_WHAT IS NEEDED_.
Retype all of the listing exactly, passing over any picture you find.

_SOURCE DATA_.
+--

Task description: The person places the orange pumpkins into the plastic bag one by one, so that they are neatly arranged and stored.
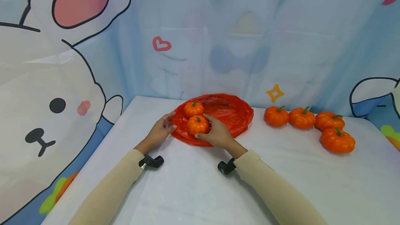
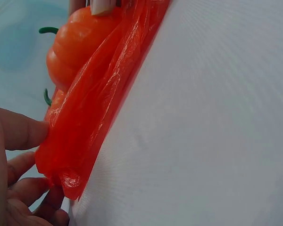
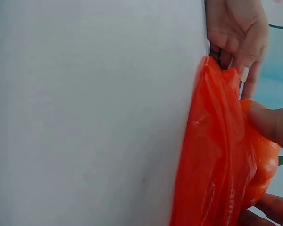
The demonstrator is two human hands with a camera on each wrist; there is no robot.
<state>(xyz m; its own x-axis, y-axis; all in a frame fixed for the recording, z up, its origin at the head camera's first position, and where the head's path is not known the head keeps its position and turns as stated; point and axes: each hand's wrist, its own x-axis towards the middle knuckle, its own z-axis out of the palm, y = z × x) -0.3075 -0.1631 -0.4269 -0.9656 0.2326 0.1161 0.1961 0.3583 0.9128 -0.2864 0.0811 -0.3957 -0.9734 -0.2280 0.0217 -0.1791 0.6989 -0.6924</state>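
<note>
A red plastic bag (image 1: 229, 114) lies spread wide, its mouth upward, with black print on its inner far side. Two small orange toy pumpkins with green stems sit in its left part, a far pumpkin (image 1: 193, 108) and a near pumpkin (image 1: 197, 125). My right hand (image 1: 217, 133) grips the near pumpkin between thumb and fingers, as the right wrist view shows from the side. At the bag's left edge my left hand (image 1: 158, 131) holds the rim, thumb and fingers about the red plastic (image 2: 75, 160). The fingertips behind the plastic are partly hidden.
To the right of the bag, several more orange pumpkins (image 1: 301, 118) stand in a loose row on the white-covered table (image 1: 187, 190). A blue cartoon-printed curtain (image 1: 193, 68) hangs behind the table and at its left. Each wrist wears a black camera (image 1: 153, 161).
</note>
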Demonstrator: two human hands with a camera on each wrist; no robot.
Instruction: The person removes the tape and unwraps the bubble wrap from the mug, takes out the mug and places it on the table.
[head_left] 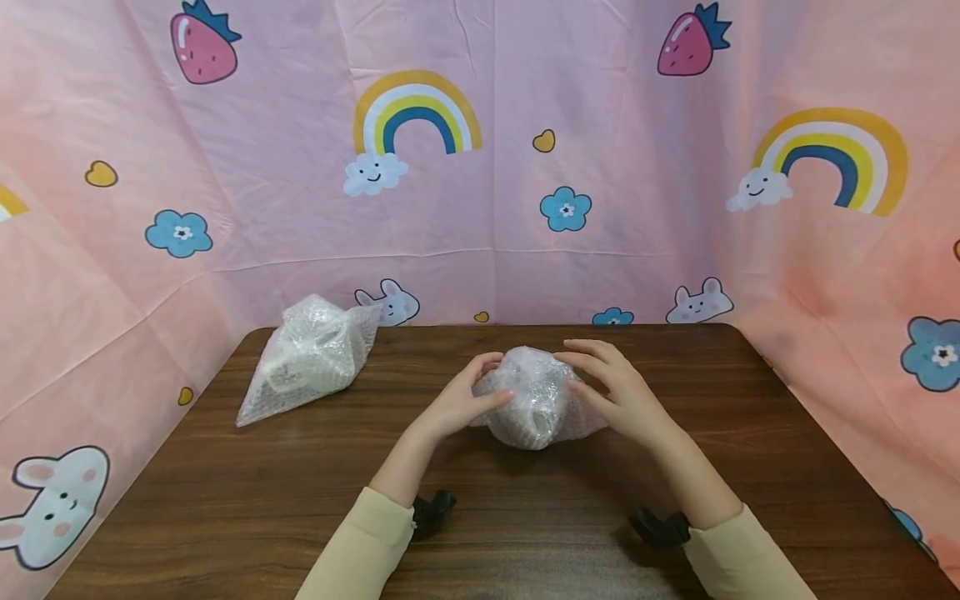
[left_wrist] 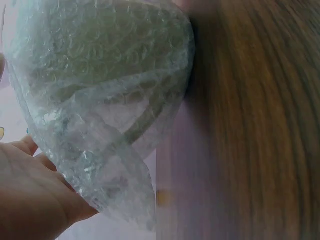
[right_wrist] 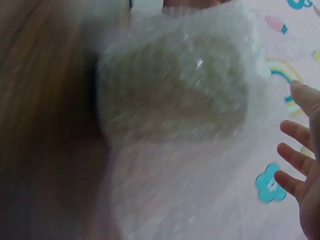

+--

_ANSWER FOR THIS EXERCISE_.
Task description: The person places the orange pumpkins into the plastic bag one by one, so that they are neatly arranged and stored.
The demonstrator is two human hands with a camera on each wrist; there is no robot.
<state>(xyz m; its own x-axis, y-axis; all in a frame fixed for the recording, z up, its origin at the head camera's first position, and where the head's path is not known the head keeps its position and turns as stated; point and axes: each hand's wrist, its own x-axis towards the middle knuckle, its own z-axis out of the palm, y = z × x) -0.3075 -0.1631 -0.4269 -0.9656 0.2326 0.1161 0.1961 0.3583 0.9128 -0.2864 0.0811 -0.3957 -0.9734 -0.2280 0.0217 -0.1791 0.6989 -0.6924</state>
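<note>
A red plastic bag (image 1: 229, 114) lies spread wide, its mouth upward, with black print on its inner far side. Two small orange toy pumpkins with green stems sit in its left part, a far pumpkin (image 1: 193, 108) and a near pumpkin (image 1: 197, 125). My right hand (image 1: 217, 133) grips the near pumpkin between thumb and fingers, as the right wrist view shows from the side. At the bag's left edge my left hand (image 1: 158, 131) holds the rim, thumb and fingers about the red plastic (image 2: 75, 160). The fingertips behind the plastic are partly hidden.
To the right of the bag, several more orange pumpkins (image 1: 301, 118) stand in a loose row on the white-covered table (image 1: 187, 190). A blue cartoon-printed curtain (image 1: 193, 68) hangs behind the table and at its left. Each wrist wears a black camera (image 1: 153, 161).
</note>
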Demonstrator: two human hands with a camera on each wrist; no robot.
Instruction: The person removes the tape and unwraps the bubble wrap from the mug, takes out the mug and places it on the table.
[head_left] 
[left_wrist] 
[right_wrist] 

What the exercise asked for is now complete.